(Dataset extract Opens)
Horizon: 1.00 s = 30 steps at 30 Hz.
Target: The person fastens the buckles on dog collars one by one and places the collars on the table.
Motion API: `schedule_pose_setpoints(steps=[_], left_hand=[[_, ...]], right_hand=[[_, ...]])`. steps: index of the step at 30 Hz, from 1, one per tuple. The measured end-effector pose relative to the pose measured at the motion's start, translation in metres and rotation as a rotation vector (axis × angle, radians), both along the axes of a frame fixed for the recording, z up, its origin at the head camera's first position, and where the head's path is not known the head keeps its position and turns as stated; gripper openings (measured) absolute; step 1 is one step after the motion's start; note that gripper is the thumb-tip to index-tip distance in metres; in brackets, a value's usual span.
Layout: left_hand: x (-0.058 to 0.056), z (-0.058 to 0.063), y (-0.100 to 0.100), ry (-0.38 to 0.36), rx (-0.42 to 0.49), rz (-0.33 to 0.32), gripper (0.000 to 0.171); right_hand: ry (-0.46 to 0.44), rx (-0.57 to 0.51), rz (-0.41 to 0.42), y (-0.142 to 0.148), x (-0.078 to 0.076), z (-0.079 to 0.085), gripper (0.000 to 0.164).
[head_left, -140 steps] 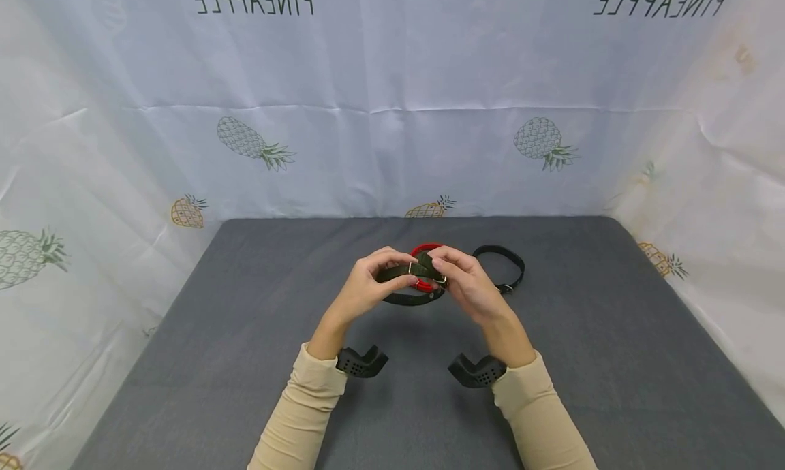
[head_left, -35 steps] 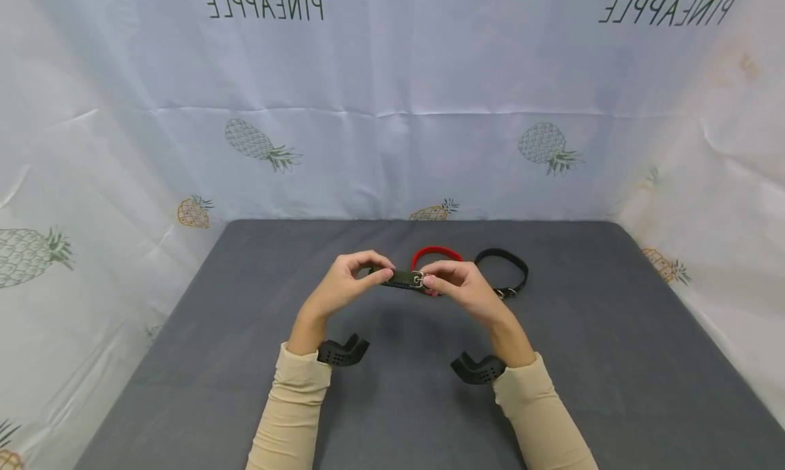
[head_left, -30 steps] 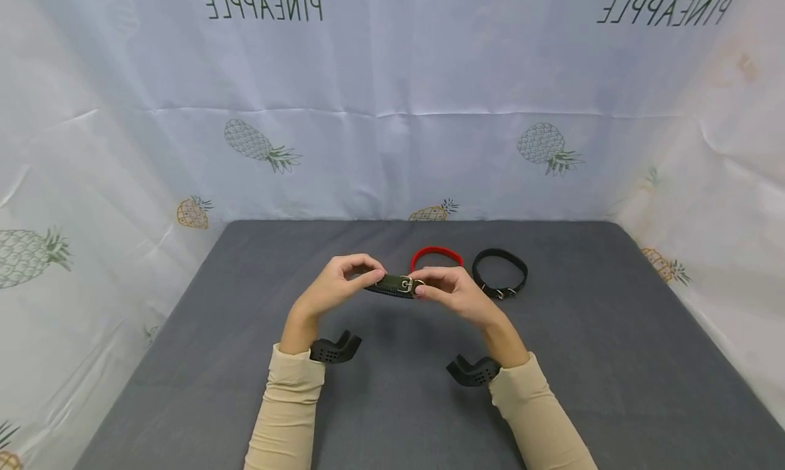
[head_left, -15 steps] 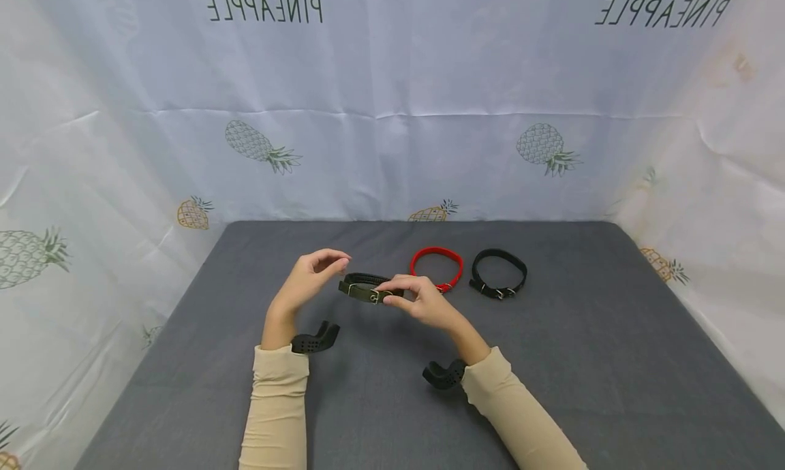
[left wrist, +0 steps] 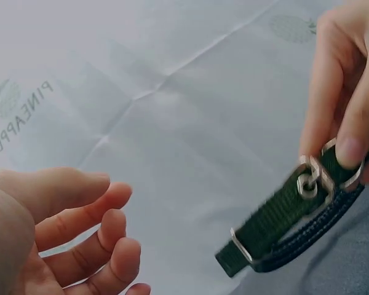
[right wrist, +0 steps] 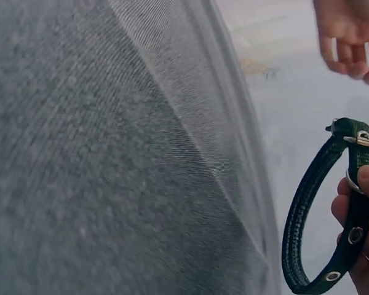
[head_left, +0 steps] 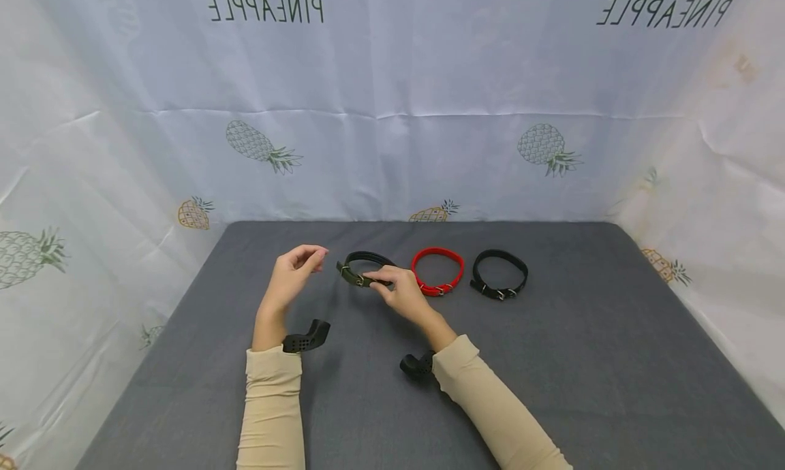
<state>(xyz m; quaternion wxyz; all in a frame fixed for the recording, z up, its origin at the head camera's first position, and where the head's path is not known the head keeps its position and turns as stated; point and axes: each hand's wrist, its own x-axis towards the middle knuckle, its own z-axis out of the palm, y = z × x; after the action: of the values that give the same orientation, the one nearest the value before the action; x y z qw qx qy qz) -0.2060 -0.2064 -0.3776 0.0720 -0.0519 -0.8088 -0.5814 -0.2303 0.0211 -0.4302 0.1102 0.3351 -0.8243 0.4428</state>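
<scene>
A dark green collar [head_left: 351, 276], buckled into a loop, is pinched between the thumb and fingers of my right hand [head_left: 401, 293] near its metal buckle [left wrist: 313, 183]. In the right wrist view the collar [right wrist: 301, 209] shows its round loop, metal eyelets and a ring by the thumb. My left hand [head_left: 293, 272] is to the left of the collar, apart from it, fingers loosely curved with nothing in them. In the left wrist view the left hand's fingers [left wrist: 114, 258] hang relaxed, while the collar's strap end points toward them.
A red collar [head_left: 460, 269] lies as a buckled loop on the grey table [head_left: 392, 415], right of the green one. Farther right lies a black collar [head_left: 525, 269], also a loop. A white curtain [head_left: 392, 61] printed with pineapples hangs behind the table.
My left hand has let go of the green collar and drawn off to the left. My right hand has carried the collar leftward, away from in front of the red one.
</scene>
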Motion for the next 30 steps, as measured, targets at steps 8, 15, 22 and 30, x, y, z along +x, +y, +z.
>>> schedule_pose_setpoints(steps=[8,15,22,30], left_hand=[[0.001,0.001,-0.004,-0.002,0.04,-0.002,0.038],[0.002,0.002,-0.005,0.006,0.038,0.007,0.036],[0.0,0.001,-0.002,-0.002,0.026,-0.009,0.036],[-0.002,0.001,0.005,0.004,0.038,-0.018,0.032]], right_hand=[[0.022,0.07,-0.042,-0.012,-0.007,-0.008,0.024],[-0.005,0.158,-0.067,-0.014,-0.012,-0.013,0.023],[-0.071,0.25,-0.061,-0.019,-0.019,-0.017,0.023],[-0.124,0.35,-0.077,-0.025,-0.023,-0.016,0.022]])
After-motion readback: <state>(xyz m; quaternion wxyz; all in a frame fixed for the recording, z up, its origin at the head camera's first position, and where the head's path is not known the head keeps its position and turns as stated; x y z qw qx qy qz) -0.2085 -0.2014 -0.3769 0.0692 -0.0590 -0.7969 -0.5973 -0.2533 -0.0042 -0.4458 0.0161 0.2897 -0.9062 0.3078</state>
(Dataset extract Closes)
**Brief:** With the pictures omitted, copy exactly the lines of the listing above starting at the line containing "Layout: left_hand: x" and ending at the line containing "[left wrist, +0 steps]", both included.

**Result for this exercise:**
Layout: left_hand: x (-0.058 to 0.056), z (-0.058 to 0.063), y (-0.100 to 0.100), ry (-0.38 to 0.36), rx (-0.42 to 0.49), rz (-0.33 to 0.32), gripper (0.000 to 0.171); right_hand: ry (-0.46 to 0.44), rx (-0.57 to 0.51), rz (-0.41 to 0.42), y (-0.142 to 0.148), x (-0.078 to 0.076), z (-0.079 to 0.085), gripper (0.000 to 0.164).
[head_left, -140 steps] 
[head_left, -35 steps] 
[head_left, -30 steps] 
[head_left, -15 steps] 
[left wrist, +0 steps] 

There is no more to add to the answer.